A good reviewer will pinpoint and tell us what is wrong. We listen to them and open up and think - we'll correct it. When a person just crushes you with the roller coaster of his words ...We may be less educated, but we do understand their words are bullets trying to be fired.
Not all reviews of KGF or RRR were fantastic. You can argue with the content of the film. How do you argue with the success of the film? I will accept bad reviews along with good ones."
Sudeep spoke of the loss of Puneeth Rajkumar - a superstar of the Kannada film industry who died unexpectedly last year. "I knew him from childhood. I knew him very well. We have not been the greatest of friends, I would say. We have had that respect. Whenever we met we had only good things to speak about each other. I would participate in their film things and they would participate in ours. There comes that moment where respect comes. It is a huge loss for the industry and irreplaceable for the fans."

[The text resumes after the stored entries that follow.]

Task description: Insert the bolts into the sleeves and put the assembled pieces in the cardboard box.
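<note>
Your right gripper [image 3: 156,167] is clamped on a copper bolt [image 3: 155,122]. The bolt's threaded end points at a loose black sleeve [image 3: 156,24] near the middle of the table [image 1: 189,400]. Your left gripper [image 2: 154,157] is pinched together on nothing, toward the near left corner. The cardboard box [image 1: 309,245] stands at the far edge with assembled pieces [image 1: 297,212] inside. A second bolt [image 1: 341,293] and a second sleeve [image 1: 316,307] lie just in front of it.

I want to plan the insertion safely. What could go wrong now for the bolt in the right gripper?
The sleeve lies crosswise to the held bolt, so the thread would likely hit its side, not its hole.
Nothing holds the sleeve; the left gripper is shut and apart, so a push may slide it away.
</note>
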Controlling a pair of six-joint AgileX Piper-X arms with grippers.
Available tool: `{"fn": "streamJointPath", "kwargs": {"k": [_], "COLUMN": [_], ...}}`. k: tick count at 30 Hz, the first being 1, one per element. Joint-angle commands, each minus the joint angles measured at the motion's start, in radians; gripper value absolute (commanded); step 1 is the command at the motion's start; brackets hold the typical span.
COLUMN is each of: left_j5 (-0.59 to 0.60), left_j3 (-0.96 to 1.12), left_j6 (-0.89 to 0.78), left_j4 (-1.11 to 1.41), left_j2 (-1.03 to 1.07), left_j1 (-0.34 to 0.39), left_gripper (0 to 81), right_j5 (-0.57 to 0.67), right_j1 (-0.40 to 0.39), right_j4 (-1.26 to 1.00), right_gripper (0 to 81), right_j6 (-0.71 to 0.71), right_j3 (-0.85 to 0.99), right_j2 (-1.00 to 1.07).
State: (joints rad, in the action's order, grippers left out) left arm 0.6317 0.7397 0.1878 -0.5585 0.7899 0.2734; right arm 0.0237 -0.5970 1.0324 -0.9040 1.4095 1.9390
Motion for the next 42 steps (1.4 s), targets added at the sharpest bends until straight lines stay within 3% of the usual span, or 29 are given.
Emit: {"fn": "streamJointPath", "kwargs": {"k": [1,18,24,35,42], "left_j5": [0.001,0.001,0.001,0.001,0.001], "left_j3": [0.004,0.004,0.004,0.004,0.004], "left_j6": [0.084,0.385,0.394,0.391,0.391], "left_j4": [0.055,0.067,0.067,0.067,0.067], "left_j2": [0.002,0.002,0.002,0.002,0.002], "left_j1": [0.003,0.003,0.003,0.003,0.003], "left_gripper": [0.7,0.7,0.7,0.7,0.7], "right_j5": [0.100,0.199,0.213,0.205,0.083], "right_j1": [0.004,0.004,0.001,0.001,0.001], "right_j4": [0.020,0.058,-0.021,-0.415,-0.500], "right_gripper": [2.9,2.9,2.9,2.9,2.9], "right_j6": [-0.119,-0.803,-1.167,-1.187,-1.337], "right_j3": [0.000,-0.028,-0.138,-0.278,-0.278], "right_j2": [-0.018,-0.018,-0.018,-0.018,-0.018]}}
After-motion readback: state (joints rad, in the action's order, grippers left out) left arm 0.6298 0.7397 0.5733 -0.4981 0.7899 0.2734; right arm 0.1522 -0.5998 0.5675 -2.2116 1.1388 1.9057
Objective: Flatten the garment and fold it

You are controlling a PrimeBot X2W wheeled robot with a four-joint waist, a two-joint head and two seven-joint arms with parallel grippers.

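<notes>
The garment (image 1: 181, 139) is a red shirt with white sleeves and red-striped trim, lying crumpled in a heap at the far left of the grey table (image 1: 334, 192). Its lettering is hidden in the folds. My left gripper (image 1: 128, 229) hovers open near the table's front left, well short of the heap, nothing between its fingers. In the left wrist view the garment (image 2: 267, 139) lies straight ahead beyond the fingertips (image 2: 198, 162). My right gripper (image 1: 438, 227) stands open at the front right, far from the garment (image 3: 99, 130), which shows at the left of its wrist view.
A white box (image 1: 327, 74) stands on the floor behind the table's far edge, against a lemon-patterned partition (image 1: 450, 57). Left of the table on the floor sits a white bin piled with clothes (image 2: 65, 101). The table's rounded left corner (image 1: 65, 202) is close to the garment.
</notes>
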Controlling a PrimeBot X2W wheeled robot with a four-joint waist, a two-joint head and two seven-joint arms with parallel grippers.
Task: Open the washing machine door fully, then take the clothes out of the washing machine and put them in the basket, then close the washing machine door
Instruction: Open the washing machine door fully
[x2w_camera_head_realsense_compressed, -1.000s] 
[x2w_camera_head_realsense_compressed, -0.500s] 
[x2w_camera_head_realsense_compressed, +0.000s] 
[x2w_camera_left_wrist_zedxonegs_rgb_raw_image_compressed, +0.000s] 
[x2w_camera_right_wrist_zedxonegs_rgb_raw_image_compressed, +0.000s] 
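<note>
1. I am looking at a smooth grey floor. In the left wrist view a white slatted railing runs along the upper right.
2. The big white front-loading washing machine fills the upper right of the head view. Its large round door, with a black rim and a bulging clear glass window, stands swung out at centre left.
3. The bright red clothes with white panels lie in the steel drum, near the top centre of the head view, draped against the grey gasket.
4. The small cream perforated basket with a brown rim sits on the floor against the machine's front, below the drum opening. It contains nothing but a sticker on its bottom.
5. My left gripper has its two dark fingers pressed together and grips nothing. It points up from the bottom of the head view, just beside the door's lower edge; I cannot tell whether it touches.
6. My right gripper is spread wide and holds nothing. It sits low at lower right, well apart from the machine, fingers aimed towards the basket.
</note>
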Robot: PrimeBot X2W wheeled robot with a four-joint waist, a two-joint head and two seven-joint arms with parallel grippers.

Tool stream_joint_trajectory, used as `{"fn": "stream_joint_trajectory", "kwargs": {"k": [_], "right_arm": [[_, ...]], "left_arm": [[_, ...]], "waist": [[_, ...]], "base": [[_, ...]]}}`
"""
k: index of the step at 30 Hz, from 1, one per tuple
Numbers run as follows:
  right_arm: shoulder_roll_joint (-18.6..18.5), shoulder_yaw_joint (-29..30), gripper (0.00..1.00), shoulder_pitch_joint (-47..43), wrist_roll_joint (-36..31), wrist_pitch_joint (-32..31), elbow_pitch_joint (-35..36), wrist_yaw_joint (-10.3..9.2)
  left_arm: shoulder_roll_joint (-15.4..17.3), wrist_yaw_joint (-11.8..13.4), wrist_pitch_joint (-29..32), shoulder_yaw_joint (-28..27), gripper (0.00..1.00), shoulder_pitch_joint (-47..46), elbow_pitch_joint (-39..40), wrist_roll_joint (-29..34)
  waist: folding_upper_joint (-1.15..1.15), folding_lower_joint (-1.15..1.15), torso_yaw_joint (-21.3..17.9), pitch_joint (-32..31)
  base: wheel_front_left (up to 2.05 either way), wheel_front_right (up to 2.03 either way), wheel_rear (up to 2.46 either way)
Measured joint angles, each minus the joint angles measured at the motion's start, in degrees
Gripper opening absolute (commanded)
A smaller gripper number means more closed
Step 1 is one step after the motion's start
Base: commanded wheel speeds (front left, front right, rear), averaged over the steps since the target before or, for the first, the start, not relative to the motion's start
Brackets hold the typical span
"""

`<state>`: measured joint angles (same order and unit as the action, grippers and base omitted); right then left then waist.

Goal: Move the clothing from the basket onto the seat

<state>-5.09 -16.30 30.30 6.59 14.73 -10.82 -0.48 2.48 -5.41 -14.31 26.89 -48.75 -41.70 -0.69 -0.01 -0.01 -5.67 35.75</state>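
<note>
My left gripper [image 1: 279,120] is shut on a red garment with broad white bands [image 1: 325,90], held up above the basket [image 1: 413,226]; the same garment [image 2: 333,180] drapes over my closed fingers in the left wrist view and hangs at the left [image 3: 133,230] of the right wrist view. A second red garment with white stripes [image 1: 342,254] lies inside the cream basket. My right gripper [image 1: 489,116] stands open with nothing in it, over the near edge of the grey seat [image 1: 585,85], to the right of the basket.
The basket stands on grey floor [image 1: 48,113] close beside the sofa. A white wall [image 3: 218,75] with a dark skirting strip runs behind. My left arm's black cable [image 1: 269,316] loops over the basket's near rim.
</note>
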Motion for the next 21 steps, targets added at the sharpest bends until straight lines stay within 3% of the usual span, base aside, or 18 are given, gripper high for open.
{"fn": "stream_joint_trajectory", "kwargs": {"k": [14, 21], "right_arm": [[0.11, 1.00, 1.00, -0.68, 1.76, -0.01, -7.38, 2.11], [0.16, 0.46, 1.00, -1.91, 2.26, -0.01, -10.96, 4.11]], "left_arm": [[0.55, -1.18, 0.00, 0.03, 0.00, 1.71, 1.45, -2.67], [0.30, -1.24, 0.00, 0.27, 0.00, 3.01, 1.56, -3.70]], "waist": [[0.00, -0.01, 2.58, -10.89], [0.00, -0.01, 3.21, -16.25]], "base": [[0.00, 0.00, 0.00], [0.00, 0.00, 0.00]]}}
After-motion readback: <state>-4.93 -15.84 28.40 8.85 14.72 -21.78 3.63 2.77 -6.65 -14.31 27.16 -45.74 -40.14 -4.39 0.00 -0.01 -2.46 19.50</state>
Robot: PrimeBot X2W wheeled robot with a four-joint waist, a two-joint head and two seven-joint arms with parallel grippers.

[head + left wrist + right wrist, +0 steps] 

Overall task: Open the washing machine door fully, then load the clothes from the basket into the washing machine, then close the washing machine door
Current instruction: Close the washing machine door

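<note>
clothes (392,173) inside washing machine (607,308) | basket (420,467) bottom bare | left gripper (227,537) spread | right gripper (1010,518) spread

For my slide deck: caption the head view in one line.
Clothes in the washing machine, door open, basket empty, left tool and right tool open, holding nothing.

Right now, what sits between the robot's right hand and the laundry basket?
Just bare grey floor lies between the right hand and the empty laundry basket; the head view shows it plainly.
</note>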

It began to rain as we asked Sudeep what would be part of his ideal day. His answer took us by surprise. "Cooking! I do a lot of cooking when I am not shooting. I love sketching. Cooking is something I do only a daily basis. I don't follow recipes, I make my own. I keep doing something. I will not waste my day.
I am a cricket follower. I watch and play a lot of matches. Whenever I get time, we play matches."
What next after Vikrant Rona? Sudeep doesn't believe in breaks and is already working on another project that he didn't want to talk about just yet. But he does believe in eating on time. As we settled down to a very tasty lunch as the rain came down heavily, he said he is very particular about his meal timings. Perhaps one of the secrets to the apparently unflagging energy of this man who acts, directs, hosts TV shows like Big Boss, sings, plays cricket - and yes, cooks.